> [DATASET EXTRACT]:

======

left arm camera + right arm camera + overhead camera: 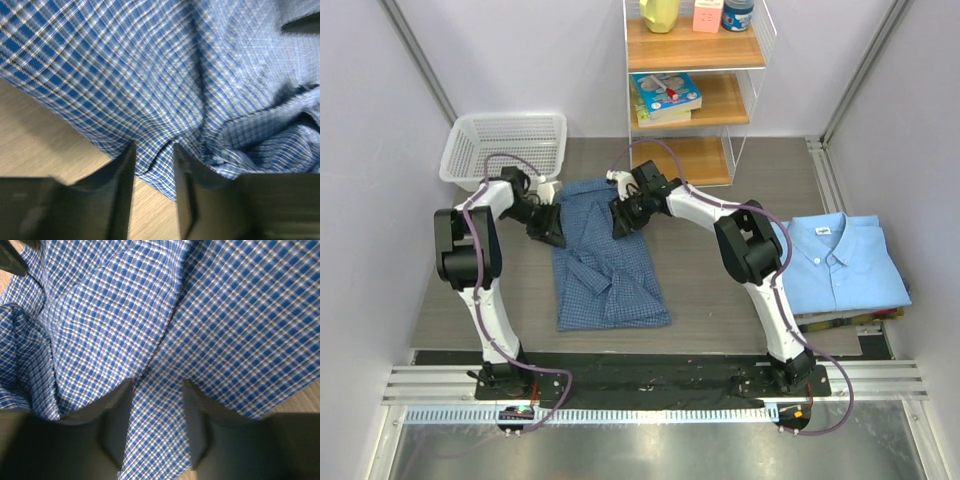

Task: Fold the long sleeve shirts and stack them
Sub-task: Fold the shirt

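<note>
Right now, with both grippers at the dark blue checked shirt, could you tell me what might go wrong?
The left gripper pinches only a small fold near the edge of the dark blue checked cloth shirt; it may slip out on lifting. Whether the right gripper grips is unclear, so the lift could go lopsided. The near half lies rumpled, so creases may get folded in.

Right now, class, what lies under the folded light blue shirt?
Beneath the light blue shirt, flat layers peek out along its near edge: a pale one and a dark strip with yellow marks. The shirt covers the rest, so what they are cannot be told.
</note>
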You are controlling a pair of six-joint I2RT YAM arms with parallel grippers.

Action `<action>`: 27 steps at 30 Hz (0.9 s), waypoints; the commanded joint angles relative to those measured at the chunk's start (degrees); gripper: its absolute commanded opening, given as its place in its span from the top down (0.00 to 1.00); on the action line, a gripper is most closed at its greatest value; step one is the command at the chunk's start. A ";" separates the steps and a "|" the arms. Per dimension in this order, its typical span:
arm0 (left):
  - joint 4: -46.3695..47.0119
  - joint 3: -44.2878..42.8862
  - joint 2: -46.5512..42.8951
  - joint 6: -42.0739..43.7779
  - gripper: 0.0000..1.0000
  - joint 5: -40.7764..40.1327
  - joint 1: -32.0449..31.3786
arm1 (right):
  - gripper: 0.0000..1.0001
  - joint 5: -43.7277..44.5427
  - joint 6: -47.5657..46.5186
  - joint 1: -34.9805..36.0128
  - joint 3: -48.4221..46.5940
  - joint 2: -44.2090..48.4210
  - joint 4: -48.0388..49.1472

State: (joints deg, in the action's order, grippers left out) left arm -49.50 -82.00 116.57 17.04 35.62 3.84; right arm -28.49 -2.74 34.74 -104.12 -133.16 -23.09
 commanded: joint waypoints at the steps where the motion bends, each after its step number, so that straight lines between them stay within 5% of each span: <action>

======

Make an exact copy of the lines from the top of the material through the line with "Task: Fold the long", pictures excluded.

> [RESULT FOR THIS TASK]:
left arm camera + right arm camera + overhead camera: 

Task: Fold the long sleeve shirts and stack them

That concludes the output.